Mengapa? Sebagaimana juga banyak terjadi di kita. Ternyata karena kekacauan bahasa.
Politisi kita tidak dibekali dengan pengetahuan dan kebiasaan menggunakan bahasa secara baik. Mereka cenderung tidak menguji pikiran, tapi memang bertengkar atau berkelahi seperti anak-anak.
Dengan demikian sangat relevan Prof. Firdaus Abdullah berkiprah di politik Malaysia, dan mengambil S3 ilmu politik di Columbia University, tepat 40 tahun lalu (1982). Sebelumnya di S1 dengan kajian Ilmu Politik dan Kewartawan di Northern Illionis University.
Jadi ilmu politik agaknya dekat dengan jurnalistik karena politik perlu ditunjang dengan bahasa. Demikian pula para pendiri bangsa dominan orang Minang, termasuk dalam merumuskan dasar negara, karena ilmu politik yang berbasis bahasa yang baik.
Heywood menegaskan begini:
“…kadang-kadang politisi ‘membulatkan’ kata tanpa mengatakan (isi) apa-apa menyembunyi ketidak-tahuan mereka..”
Apakah sudah ada di universitas kita buku ilmu politik yang menggeser fokus dasar-dasar kajiannya. Wallahu alam.
Saya tidak tahu. Yang penting, Afiq sudah menggerakkan pertumbuhan pendapatan kawan-kawan Indonesia yang bekerja di hari libur di negeri orang dengan bayaran yang makin baik.
Sabuik anyuik di ateh tabek, diambiak anak urang pulai.

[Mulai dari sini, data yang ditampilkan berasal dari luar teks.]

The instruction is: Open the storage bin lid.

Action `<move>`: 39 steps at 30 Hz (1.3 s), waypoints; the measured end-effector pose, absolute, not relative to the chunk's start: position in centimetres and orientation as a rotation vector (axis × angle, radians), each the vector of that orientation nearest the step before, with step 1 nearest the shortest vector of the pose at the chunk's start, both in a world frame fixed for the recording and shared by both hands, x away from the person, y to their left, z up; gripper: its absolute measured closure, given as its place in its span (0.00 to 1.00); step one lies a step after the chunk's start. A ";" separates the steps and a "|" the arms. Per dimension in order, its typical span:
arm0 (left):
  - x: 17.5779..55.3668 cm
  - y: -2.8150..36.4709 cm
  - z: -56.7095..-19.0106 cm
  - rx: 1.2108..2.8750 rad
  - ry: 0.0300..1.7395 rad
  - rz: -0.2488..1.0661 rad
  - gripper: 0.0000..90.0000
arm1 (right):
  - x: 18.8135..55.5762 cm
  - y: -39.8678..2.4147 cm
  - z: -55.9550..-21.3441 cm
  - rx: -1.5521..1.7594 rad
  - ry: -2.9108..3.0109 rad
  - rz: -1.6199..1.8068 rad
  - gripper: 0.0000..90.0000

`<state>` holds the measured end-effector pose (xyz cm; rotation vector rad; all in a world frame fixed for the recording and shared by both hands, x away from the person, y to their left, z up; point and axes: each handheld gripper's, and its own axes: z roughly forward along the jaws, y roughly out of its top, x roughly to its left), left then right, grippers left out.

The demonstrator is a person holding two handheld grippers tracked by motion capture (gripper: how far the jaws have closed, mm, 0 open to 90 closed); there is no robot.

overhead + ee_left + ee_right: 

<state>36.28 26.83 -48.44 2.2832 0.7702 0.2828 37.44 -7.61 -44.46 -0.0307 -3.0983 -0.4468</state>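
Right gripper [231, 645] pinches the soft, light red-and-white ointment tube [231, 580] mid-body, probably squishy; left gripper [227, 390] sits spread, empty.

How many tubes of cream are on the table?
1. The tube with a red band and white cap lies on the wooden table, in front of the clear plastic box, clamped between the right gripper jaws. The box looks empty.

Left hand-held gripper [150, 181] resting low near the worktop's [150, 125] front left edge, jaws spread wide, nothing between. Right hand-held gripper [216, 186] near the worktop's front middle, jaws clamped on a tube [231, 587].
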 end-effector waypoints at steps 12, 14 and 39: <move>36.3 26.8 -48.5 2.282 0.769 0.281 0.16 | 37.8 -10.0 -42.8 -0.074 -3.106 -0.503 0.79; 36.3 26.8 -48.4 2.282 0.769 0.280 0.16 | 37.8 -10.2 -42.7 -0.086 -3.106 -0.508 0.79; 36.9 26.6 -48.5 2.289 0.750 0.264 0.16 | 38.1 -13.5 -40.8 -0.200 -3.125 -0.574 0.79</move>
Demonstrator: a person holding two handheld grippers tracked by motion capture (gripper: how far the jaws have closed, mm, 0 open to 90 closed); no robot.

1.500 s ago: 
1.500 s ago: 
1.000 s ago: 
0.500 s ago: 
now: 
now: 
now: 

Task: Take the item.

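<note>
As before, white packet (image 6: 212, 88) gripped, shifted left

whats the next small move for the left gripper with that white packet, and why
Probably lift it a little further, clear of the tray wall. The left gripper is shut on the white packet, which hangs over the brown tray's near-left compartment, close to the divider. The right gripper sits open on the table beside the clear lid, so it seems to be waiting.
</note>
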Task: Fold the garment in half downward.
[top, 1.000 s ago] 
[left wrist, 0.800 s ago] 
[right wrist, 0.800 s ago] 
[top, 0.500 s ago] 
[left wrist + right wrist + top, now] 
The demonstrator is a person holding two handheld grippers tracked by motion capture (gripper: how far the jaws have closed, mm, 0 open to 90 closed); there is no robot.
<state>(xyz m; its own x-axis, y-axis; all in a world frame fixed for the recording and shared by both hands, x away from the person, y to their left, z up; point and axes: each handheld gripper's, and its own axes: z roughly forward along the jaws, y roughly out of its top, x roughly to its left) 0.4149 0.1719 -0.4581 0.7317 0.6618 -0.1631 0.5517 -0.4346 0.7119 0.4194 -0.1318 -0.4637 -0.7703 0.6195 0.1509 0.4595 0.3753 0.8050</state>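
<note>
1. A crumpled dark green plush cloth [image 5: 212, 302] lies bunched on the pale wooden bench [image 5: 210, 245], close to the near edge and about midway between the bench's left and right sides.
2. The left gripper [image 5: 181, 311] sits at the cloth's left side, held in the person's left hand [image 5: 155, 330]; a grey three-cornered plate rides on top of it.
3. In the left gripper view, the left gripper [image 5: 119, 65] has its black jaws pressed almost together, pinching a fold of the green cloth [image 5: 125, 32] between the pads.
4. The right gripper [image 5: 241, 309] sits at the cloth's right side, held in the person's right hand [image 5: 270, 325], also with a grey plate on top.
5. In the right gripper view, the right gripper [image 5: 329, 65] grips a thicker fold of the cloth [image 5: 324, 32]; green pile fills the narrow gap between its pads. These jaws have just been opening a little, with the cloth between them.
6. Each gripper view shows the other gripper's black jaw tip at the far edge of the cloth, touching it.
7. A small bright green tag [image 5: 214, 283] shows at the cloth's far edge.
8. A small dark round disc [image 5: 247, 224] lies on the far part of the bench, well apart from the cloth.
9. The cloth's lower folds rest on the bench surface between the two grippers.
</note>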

Ambo sabuik sado nan dapek. sisonyo diambiak dek urang pandai.
***
dalam tulisan ini menceritakan tentang sejarah, politik dan jurnalistik. yang dimna ilmu politik itu dekat dengan bahasa dan komunikasi, sehingga dapat bermanfaat bagi jurnalis dan politisi. serta dari cerita afiq dapat di ambil bahwa upaya kecil dari seseorang bisa punya dampak yang positif bagi sesama.